Task objective: Would you return, word for word, the lines of the data below from the line with "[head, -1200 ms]" through the line with "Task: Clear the", and no others?

Given information:
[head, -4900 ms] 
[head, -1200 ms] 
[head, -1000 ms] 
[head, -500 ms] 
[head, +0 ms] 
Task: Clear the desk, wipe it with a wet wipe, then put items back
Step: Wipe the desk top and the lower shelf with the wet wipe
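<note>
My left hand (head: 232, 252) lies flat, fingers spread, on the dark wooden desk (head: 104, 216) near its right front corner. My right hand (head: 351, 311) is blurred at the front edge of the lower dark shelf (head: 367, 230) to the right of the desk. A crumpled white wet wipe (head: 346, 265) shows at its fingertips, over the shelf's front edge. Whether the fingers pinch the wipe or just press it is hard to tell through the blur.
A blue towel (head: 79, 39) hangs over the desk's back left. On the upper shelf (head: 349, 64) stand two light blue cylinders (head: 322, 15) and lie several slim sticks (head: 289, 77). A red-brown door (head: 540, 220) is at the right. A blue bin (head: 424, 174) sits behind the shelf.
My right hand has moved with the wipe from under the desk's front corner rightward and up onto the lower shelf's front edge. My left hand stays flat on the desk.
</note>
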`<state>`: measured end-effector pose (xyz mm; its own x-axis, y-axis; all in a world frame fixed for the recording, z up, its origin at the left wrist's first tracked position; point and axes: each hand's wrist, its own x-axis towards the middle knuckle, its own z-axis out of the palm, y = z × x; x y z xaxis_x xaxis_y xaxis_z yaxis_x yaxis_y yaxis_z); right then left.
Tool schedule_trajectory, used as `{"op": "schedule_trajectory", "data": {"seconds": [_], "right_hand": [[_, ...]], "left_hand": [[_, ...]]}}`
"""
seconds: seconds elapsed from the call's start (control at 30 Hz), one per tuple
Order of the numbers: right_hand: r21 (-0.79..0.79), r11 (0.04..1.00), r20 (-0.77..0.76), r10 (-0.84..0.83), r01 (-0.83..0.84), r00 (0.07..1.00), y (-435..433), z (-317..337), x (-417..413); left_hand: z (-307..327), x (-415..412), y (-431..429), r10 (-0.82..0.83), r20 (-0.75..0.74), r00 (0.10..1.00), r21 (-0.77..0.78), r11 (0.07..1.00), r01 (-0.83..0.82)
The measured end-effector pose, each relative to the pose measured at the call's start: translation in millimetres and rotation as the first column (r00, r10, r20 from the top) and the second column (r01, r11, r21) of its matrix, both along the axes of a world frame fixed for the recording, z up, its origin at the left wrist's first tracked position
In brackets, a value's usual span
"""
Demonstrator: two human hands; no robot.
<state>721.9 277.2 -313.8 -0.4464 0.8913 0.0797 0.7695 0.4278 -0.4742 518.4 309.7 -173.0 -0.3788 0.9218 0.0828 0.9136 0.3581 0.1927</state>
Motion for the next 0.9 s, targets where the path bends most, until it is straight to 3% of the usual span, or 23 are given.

Worked solution:
[head, -1200 ms] 
[head, -1000 ms] 
[head, -500 ms] 
[head, +0 ms] 
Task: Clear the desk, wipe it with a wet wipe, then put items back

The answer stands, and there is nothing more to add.